For instance, he said, his outfit learnt that some middlemen collected as much as GH¢1,000 and above from applicants under the pretext of facilitating the processing of their documents for them.

He wondered how people could entrust their future in the hands of the middlemen, noting that if the passport form costs GH¢ 50 or GH¢100, how could people afford to give the so-called middlemen 10 times or more for the processing of their passports.

Mr. Ntrakwa said security had been beefed up at the various passport offices in order to clamp down on the activities of middlemen.

He said apart from uniformed and plain-clothed police personnel, there were a number of personnel from the military, National Security, the Bureau of National Investigations, Immigration, Fire service and other security agencies in the area to maintain law and order.

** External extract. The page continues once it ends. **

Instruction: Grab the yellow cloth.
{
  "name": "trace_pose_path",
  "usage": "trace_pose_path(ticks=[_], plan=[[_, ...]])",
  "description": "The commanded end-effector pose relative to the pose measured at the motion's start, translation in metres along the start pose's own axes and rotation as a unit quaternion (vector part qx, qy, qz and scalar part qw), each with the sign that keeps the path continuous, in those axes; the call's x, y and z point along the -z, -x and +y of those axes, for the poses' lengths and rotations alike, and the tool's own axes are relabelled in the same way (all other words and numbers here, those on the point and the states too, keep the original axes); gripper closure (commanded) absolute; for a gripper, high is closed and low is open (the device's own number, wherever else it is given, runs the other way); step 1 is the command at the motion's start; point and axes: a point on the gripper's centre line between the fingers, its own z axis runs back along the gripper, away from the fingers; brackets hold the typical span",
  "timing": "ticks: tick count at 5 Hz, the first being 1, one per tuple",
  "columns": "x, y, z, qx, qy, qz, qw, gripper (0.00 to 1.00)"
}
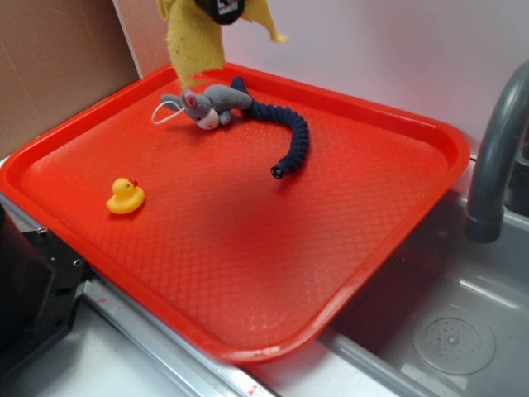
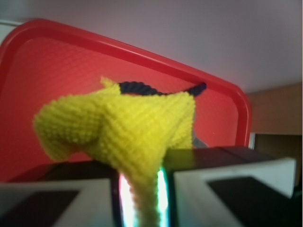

He said some of the middlemen had been arrested and handed over to the Criminal Investigations Department (CID) of the Ghana Police Service for prosecution and appealed to the public to go through the right procedures for their passports and stop relying on middlemen.

Speaking to The Ghanaian Times, some applicants expressed concern about the delay in acquiring their passports and called for the creation of more offices to ease the pressure on the two offices in Accra.

Some also complained that even though they reported at the various offices early to either submit their documents or to have their biometric data captured, they were delayed in long queues, sometimes for hours, with people using the excuse of protocol to jump queues as emergencies.

Meanwhile, a middleman claimed he could help facilitate the acquisition of passport for this reporter when he feigned interest to acquire one. He charged GH¢1, 500 which, he said, was on the lower side, claiming that some people pay between GH¢2,000 and GH¢5,000 depending on the urgency of their requests.